軽微な工事のみを請け負う場合も建設業法は適用される

投稿者: | 2025年3月15日

建設業法は、建設業許可を受けた建設業者のみに適用される法律だと勘違いしている方もいるかもしれません。しかし、建設業を営んでいれば、下請けでも、建設業許可を取得していなくても、建設業法の適用対象となります。

軽微な工事のみを請け負う建設業者は、建設業許可は必要ありませんが、建設業法の適用対象になることの意味について解説します。

建設業法の適用対象

建設業法は、建設業を営む法人(会社)や個人(個人事業者)に対して適用される法律です。

では、建設業とは何でしょうか?

この点については、建設業法に次のように定義されています。

建設業法
(定義)
第二条 この法律において「建設工事」とは、土木建築に関する工事で別表第一の上欄に掲げるものをいう。
2 この法律において「建設業」とは、元請、下請その他いかなる名義をもつてするかを問わず、建設工事の完成を請け負う営業をいう。

「建設工事の完成を請け負う営業」のことを建設業と言います。

そして、建設業を営んでいれば、その立場が、元請か、下請かに関係なく、建設業法が適用されます。

軽微な工事のみを請け負う場合も建設業法が適用される?

上記の条文で確認した通り、「建設工事の完成を請け負う営業」と言える建設業を営んでいる立場であれば、建設業法の適用対象となります。

その建設業者の請負う工事の価格がいくらであるかは、考慮されません。

例えば、内窓を一箇所に設置するだけの工事の場合は、工事費用は10万円程度しかかからないかもしれませんが、それだけの工事でも建設業法の適用対象になります。

軽微な工事とは何か?

軽微な工事とは、建設業法第三条に規定されている建設業の許可を得ずに行うことができる工事のことです。

政令で定める軽微な建設工事のみを請け負うことを営業とする者は、建設業の許可を受けなくても良いとされています。

具体的には次のような工事のことです。

  • 工事一件の請負代金の額が500万円未満
  • 建築一式工事の場合は工事一件の請負代金の額が1,500万円未満又は延べ面積が150平方メートルに満たない木造住宅を建設する工事

これらの建設工事を請け負う限りにおいては、建設業の許可を受ける必要はありません。

しかし、軽微な工事のみを請け負う建設業者でも、建設業法の適用対象になるので、その点は勘違いしないようにしましょう。

具体的に建設業法のどの規定が適用されるのか?

軽微な工事のみを請け負う建設業者でも、建設業法上の何らかの違反を行っていれば、都道府県知事から指示処分や営業停止処分を受けることもあります。

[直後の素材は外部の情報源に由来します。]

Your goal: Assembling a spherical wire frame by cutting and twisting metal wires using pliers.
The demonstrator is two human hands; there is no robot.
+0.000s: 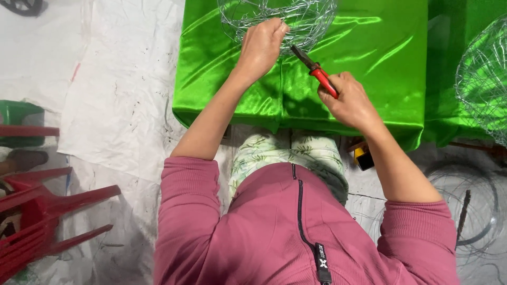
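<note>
A round basket of bent silver wire (311, 16) rests on a shiny green cloth (380, 58) that covers a low table. My left hand (261, 45) grips the near rim of the wire basket, fingers curled around it. My right hand (348, 100) holds red-handled pliers (317, 71), whose dark jaws point up-left and touch the wire close to my left hand. My pink sleeves are pushed up above the elbows.
A second wire basket (483, 79) lies at the right edge of the green cloth. Coils of loose wire (470, 206) sit on the floor at right, near a small yellow and black object (363, 157). Red plastic chairs (42, 211) stand at left on white sheeting (116, 105).
</note>
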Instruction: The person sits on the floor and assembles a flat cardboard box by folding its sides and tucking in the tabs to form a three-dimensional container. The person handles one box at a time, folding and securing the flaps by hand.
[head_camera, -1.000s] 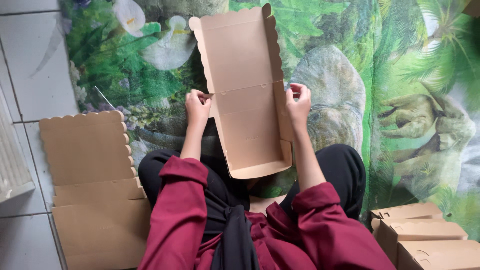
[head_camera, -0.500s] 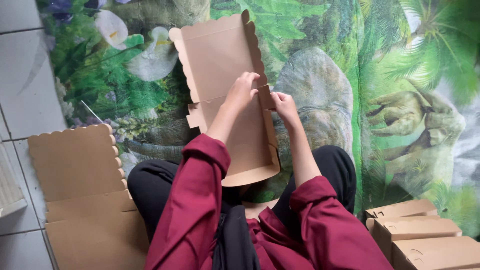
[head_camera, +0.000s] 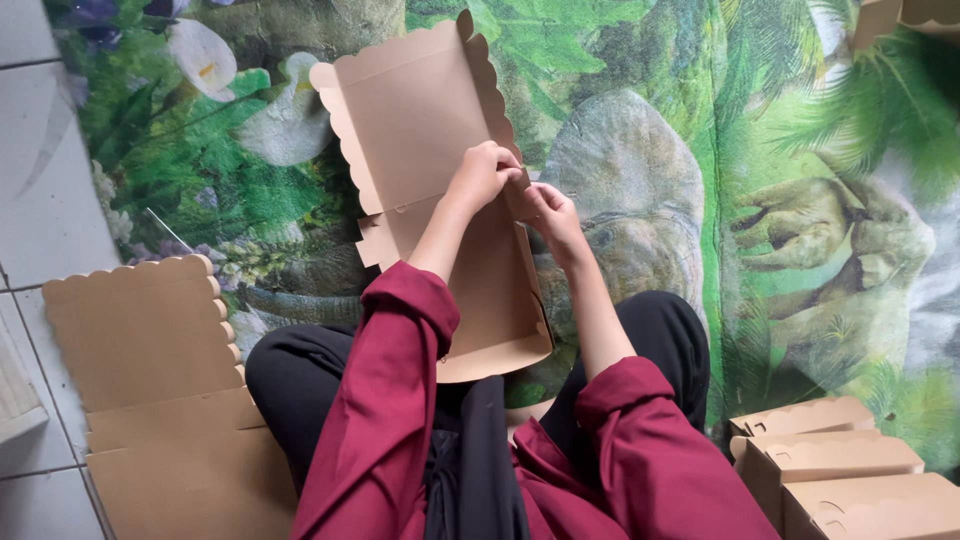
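While the person sits on the floor, flat cardboard sheets (head_camera: 150, 400) with wavy edges lie stacked at the lower left of the frame, partly on the pale floor tiles (head_camera: 40, 180). Next to them, a colourful mat (head_camera: 780, 230) with green leaves, white flowers and grey animals covers most of the floor. Near the middle of the frame stands the brown cardboard box (head_camera: 420, 170), half folded, with its wavy lid pointing to the top of the frame and its tray end resting over the person's dark trousers. Both arms wear red sleeves (head_camera: 390, 400). The left hand (head_camera: 485, 175) reaches across the box and pinches the right side wall with bent fingers. Just beside it, touching the same edge, the right hand (head_camera: 550, 215) grips the side flap with closed fingers. At the lower right of the frame sit finished folded boxes (head_camera: 840, 480), close together, well apart from the hands.
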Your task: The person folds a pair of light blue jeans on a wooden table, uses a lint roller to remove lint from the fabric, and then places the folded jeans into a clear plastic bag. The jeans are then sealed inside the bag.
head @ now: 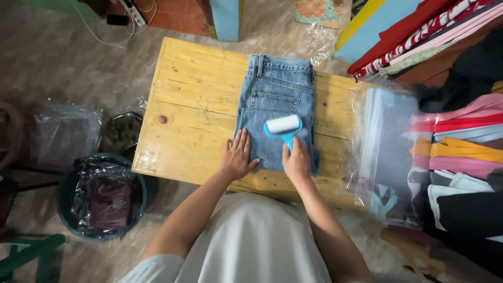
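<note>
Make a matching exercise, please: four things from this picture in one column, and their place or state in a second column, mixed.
Things:
1. left hand
2. right hand
3. folded jeans
4. green bucket

Places or states:
A. on the floor, left of the wooden table
B. flat on the jeans' lower left edge
C. grips the blue handle of the lint roller
D. lies on the table

Pairs: 1-B, 2-C, 3-D, 4-A
</note>
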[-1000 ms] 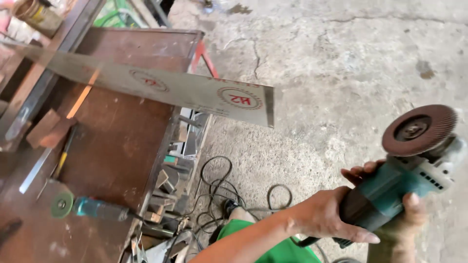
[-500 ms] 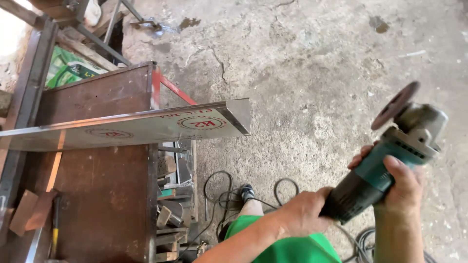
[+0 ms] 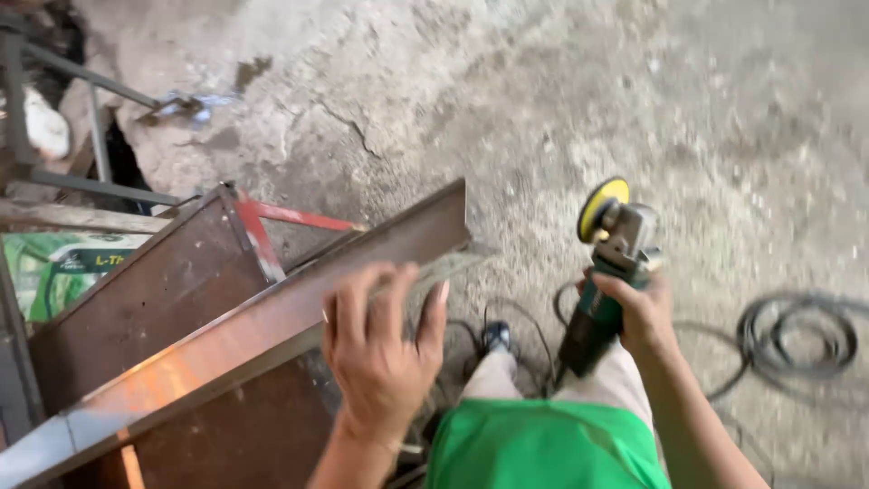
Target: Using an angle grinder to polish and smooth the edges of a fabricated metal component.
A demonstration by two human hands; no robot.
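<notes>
Head view: your left hand (image 3: 385,349), fingers spread, rests flat on the long steel angle bar (image 3: 272,317), which lies across the rusty counter (image 3: 172,290) with its free end overhanging toward 1 o'clock. Your right hand (image 3: 638,312), at 3 o'clock of the bar, is wrapped round the green angle grinder (image 3: 602,290), disc (image 3: 602,206) up. Judged from this, press the bar firmly and keep the cable (image 3: 797,335) behind you.
</notes>
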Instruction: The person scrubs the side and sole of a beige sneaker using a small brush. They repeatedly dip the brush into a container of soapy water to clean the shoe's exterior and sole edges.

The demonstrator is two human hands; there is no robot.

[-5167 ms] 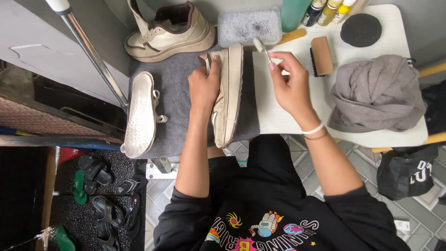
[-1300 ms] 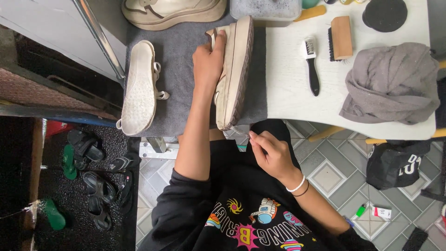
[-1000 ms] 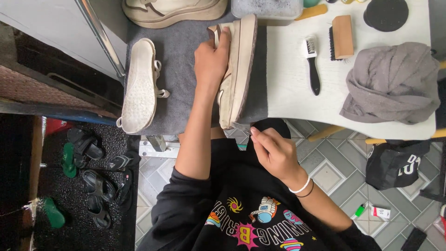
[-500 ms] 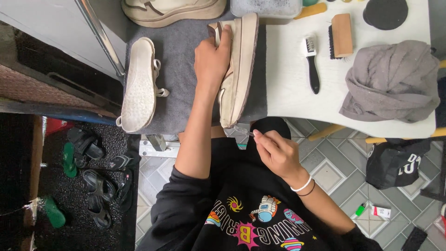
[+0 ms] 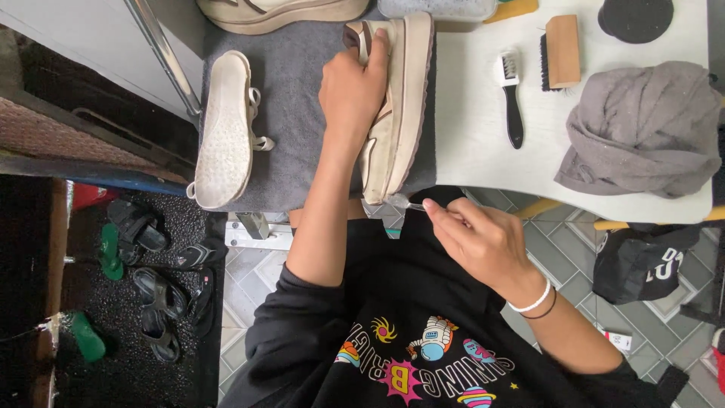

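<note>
Cream leather fills the middle of my view: the platform shoe [image 5: 396,106] stands on its side on the grey mat [image 5: 302,98], heel end at the near edge of the counter [image 5: 483,162]. My left hand [image 5: 355,91] is clamped over its upper, fingers wrapped round the strap end at the top. My right hand [image 5: 483,238] sits just below the counter edge, its grip pinched shut on a small thin tool [image 5: 404,202] whose tip touches the shoe's near end; what kind of tool it is I cannot tell. A second shoe [image 5: 224,128] lies sole-up on the mat to the left. Right of the mat lie a black-handled brush [image 5: 513,98], a wooden-backed brush [image 5: 559,51] and a crumpled grey cloth [image 5: 642,128].
</note>
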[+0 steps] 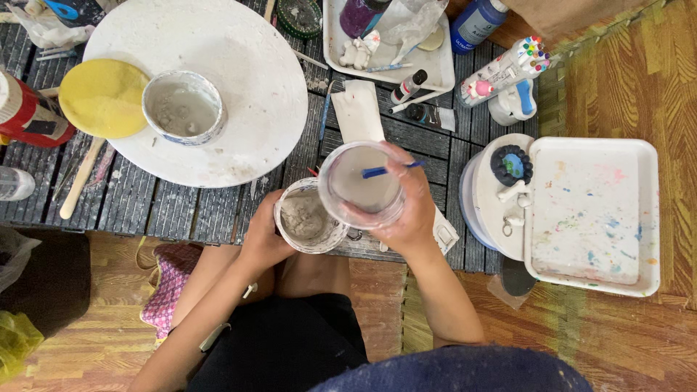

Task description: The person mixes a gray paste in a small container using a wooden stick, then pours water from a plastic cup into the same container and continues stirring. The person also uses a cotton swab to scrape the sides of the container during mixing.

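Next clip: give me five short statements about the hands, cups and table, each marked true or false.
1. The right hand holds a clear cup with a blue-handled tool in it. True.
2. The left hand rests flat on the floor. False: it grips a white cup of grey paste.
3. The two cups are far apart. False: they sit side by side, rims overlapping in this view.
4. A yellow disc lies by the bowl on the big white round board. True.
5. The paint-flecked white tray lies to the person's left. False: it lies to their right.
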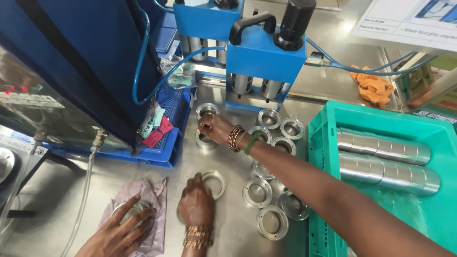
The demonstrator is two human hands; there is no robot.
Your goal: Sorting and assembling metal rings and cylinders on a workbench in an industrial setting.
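Steel bench point(233, 233) strewn with rings point(257, 192) beside teal crate point(320, 157): right hand point(215, 128) pinches far ring point(204, 141), left hand point(195, 204) flattened on near ring point(219, 183).

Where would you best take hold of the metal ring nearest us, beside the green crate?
Grip the ring by its outer rim, from straight above, fingers on its left and near sides. It lies flat, bore upward, and another ring crowds its far right side.
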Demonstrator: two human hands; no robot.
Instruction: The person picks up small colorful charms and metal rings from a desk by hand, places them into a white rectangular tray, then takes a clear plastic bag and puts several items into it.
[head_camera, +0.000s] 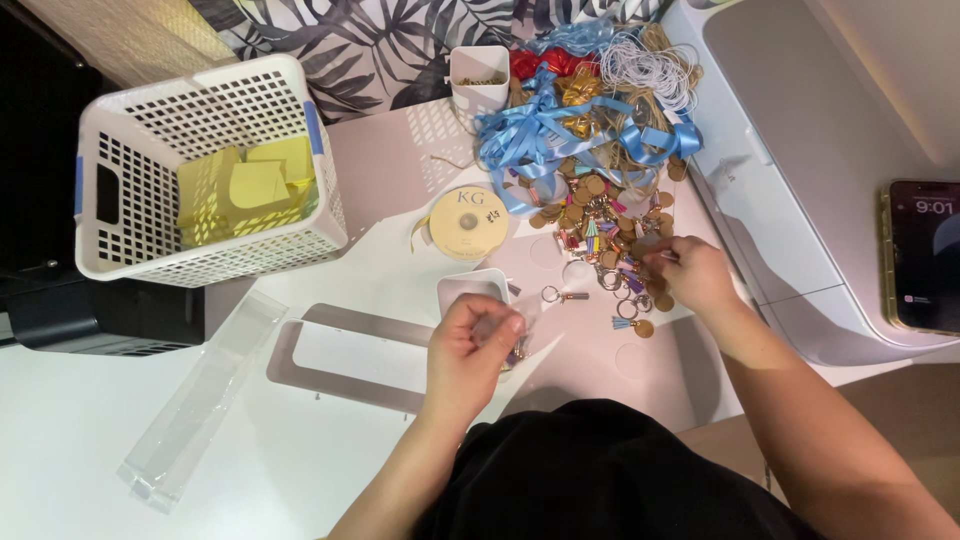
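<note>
A dark smartphone with a lit screen (925, 255) is seen at the far right, laid on a pale grey surface; white figures are shown at the top of the black display. A round pale yellow label on a ribbon spool (468, 222) is found near the middle of the bench (80, 440), with dark lettering printed on it. A long clear plastic sleeve package (200, 395) is laid diagonally at the lower left. A small clear plastic bag (520, 335) is pinched in the left hand (470, 345).

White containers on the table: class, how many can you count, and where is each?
3. A white lattice basket at far left, a small white cup at top centre, and a small white tray beside the left hand. Others may be hidden.
</note>
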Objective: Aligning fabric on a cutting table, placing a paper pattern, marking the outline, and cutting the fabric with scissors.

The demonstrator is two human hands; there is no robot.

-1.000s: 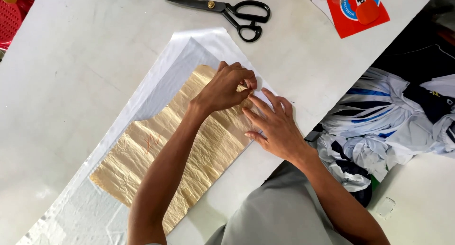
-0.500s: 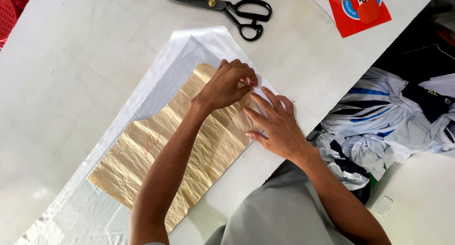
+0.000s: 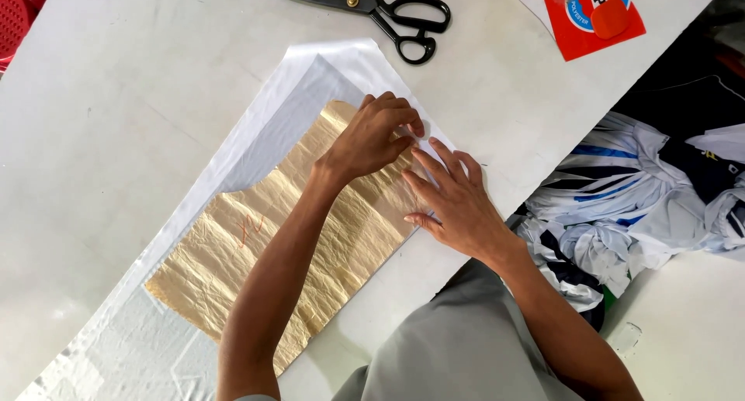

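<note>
Red mesh (image 3: 17, 17) shows at the far left edge of the desk (image 3: 116, 122), too cropped for me to identify. Next comes the white cloth (image 3: 256, 133), laid flat on the desk, with the crinkled gold pattern (image 3: 233, 254) lying on top of it, inside its edges. I judge the pattern sits there as a template for the cloth.

Left hand (image 3: 372, 137): curled at the pattern's upper right corner, fingertips pinching something small there; I cannot tell what. Right hand (image 3: 454, 199): loose, fingers spread and pressed flat on the pattern's right edge, apparently to keep both layers from shifting.

Black scissors (image 3: 388, 9) lie shut beyond the cloth, untouched. A red card (image 3: 594, 17) lies at the upper right. Bundled cloth scraps (image 3: 621, 215) sit off the desk's right edge.

Against the frame a second ago, both hands hold the same positions; nothing on the desk has moved.
</note>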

具体的には、建設業法第二十八条2項、3項に規定が設けられていますが、建設業者が次のような行為を行っている場合は、都道府県知事が指示処分や営業停止処分を行うことができると定められています。

  • 建設工事を適切に施工しなかったために公衆に危害を及ぼしたとき、又は危害を及ぼすおそれが大であるとき。
  • 請負契約に関し著しく不誠実な行為をしたとき。

この指示処分や営業停止処分の対象となるのは、「都道府県知事の管轄する区域内で建設工事を施工している建設業の許可を受けないで建設業を営む者」です。

例えば、リフォーム詐欺等を行っている悪徳業者が通報されて、都道府県知事から営業停止処分を受けるというニュースをよく耳にすると思います。

こうした悪徳業者は、建設業許可を取得していないことも多いです。

建設業許可を取得していないリフォーム業者に営業停止処分を出せるって一体どういうことだろうか? そもそも、取り上げる建設業許可がないじゃないか? と疑問を持つ方もいらっしゃるでしょう。

でも、営業停止処分は、建設業許可を取得している建設業者だけが対象となるわけではないということです。

まとめ

建設業法は「建設業=建設工事の完成を請け負う営業」を営んでいる人であれば誰にでも適用されます。

軽微な工事のみを請け負うため、建設業許可を受けていない建設業者も適用の対象になります。

とりわけ、リフォーム詐欺などの消費者トラブルを起こしている業者であれば、都道府県知事による指示処分や営業停止処分の対象になります。

建設業を営む場合は、どのような立場であっても、誠実な契約と工事を心がけたいものです。